_HOW TO COMPLETE THIS TASK_
Each line below must be set down exactly as it stands.

_DATA SHOWN_
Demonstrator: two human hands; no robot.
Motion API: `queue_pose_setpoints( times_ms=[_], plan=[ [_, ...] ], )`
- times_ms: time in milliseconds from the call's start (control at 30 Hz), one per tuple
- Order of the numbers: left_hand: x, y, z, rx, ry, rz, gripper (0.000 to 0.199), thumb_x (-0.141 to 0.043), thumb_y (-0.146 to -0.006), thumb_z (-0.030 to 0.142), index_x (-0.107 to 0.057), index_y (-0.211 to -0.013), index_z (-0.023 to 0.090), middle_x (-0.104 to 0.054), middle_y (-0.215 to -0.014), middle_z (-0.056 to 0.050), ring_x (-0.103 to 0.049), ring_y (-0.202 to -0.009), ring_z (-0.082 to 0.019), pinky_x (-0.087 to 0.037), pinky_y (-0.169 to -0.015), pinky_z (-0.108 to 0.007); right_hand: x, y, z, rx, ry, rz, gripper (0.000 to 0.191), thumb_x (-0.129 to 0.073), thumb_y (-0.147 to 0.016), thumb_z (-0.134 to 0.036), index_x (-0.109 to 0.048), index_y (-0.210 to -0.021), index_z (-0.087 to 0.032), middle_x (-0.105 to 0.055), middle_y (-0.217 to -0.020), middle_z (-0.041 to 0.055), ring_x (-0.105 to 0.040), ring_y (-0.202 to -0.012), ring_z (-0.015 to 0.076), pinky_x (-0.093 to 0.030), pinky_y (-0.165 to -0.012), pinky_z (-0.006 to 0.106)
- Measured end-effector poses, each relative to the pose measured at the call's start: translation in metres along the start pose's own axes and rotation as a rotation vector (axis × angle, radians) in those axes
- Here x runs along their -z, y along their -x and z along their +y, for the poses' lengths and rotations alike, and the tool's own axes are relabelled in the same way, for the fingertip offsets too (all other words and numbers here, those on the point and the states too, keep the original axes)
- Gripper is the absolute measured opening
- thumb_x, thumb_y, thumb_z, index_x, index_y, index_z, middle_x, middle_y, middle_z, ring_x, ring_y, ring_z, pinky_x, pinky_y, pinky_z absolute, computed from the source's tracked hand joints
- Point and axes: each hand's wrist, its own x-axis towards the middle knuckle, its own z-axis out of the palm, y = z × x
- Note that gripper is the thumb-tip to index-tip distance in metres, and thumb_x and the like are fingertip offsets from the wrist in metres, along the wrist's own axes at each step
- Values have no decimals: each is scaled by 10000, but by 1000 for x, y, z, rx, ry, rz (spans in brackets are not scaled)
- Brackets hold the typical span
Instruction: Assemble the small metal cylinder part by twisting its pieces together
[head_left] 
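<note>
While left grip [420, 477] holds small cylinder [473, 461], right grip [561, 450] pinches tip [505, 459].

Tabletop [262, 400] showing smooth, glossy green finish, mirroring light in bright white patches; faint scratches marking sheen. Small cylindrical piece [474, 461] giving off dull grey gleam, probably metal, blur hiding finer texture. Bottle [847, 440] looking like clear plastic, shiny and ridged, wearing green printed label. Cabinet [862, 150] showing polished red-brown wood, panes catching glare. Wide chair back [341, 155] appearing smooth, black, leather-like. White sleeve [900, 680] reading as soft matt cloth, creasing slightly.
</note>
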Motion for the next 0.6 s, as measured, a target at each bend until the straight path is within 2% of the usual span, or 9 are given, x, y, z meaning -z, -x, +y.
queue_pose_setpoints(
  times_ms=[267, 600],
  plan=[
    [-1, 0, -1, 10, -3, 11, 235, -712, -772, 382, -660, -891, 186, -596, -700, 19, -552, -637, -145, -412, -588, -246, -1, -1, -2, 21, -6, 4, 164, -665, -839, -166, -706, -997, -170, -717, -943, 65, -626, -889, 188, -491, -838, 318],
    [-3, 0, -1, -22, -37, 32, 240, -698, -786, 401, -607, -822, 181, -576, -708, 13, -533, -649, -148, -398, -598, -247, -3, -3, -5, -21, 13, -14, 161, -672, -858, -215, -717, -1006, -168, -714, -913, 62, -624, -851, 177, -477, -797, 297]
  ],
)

_TASK SOLUTION_
Demonstrator: two human hands; no robot.
Motion API: `queue_pose_setpoints( times_ms=[_], plan=[ [_, ...] ], )`
- times_ms: time in milliseconds from the call's start (control at 30 Hz), one per tuple
- Order of the numbers: left_hand: x, y, z, rx, ry, rz, gripper (0.000 to 0.199), thumb_x (-0.141 to 0.043), thumb_y (-0.146 to -0.006), thumb_z (-0.030 to 0.142), index_x (-0.107 to 0.057), index_y (-0.211 to -0.013), index_z (-0.023 to 0.090), middle_x (-0.104 to 0.054), middle_y (-0.215 to -0.014), middle_z (-0.056 to 0.050), ring_x (-0.103 to 0.049), ring_y (-0.202 to -0.009), ring_z (-0.082 to 0.019), pinky_x (-0.087 to 0.037), pinky_y (-0.169 to -0.015), pinky_z (-0.108 to 0.007); right_hand: x, y, z, rx, ry, rz, gripper (0.000 to 0.191), thumb_x (-0.129 to 0.073), thumb_y (-0.147 to 0.016), thumb_z (-0.134 to 0.036), index_x (-0.109 to 0.048), index_y (-0.210 to -0.021), index_z (-0.087 to 0.032), middle_x (-0.105 to 0.055), middle_y (-0.217 to -0.020), middle_z (-0.041 to 0.055), ring_x (-0.105 to 0.040), ring_y (-0.202 to -0.012), ring_z (-0.015 to 0.076), pinky_x (-0.093 to 0.030), pinky_y (-0.165 to -0.012), pinky_z (-0.006 to 0.106)
- Measured end-effector poses, each relative to the pose measured at the call's start: translation in metres along the start pose's own axes and rotation as a rotation vector (axis × angle, radians) in those axes
- Here x runs along their -z, y along their -x and z along their +y, for the poses' lengths and rotations alike, and the tool's own axes are relabelled in the same way, for the fingertip offsets too (all other words and numbers here, those on the point and the states too, keep the original axes)
- Gripper is the absolute measured opening
- thumb_x, thumb_y, thumb_z, index_x, index_y, index_z, middle_x, middle_y, middle_z, ring_x, ring_y, ring_z, pinky_x, pinky_y, pinky_z absolute, computed from the source's tracked hand joints
- Point and axes: each hand's wrist, its own x-axis towards the middle knuckle, its own z-axis out of the palm, y = z × x
- Note that gripper is the thumb-tip to index-tip distance in metres, and thumb_x and the like are fingertip offsets from the wrist in metres, along the wrist's own axes at each step
- Values have no decimals: each is scaled by 10000, but by 1000 for x, y, z, rx, ry, rz (spans in brackets are not scaled)
- Brackets hold the typical span
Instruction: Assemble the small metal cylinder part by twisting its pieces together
[head_left] 
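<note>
While left grip [420, 477] holds small cylinder [473, 461], right grip [561, 450] pinches tip [505, 459].

Tabletop [262, 400] showing smooth, glossy green finish, mirroring light in bright white patches; faint scratches marking sheen. Small cylindrical piece [474, 461] giving off dull grey gleam, probably metal, blur hiding finer texture. Bottle [847, 440] looking like clear plastic, shiny and ridged, wearing green printed label. Cabinet [862, 150] showing polished red-brown wood, panes catching glare. Wide chair back [341, 155] appearing smooth, black, leather-like. White sleeve [900, 680] reading as soft matt cloth, creasing slightly.
</note>
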Motion for the next 0.6 s, as measured, a target at each bend until the straight path is within 2% of the usual span, or 9 are given, x, y, z meaning -z, -x, +y.
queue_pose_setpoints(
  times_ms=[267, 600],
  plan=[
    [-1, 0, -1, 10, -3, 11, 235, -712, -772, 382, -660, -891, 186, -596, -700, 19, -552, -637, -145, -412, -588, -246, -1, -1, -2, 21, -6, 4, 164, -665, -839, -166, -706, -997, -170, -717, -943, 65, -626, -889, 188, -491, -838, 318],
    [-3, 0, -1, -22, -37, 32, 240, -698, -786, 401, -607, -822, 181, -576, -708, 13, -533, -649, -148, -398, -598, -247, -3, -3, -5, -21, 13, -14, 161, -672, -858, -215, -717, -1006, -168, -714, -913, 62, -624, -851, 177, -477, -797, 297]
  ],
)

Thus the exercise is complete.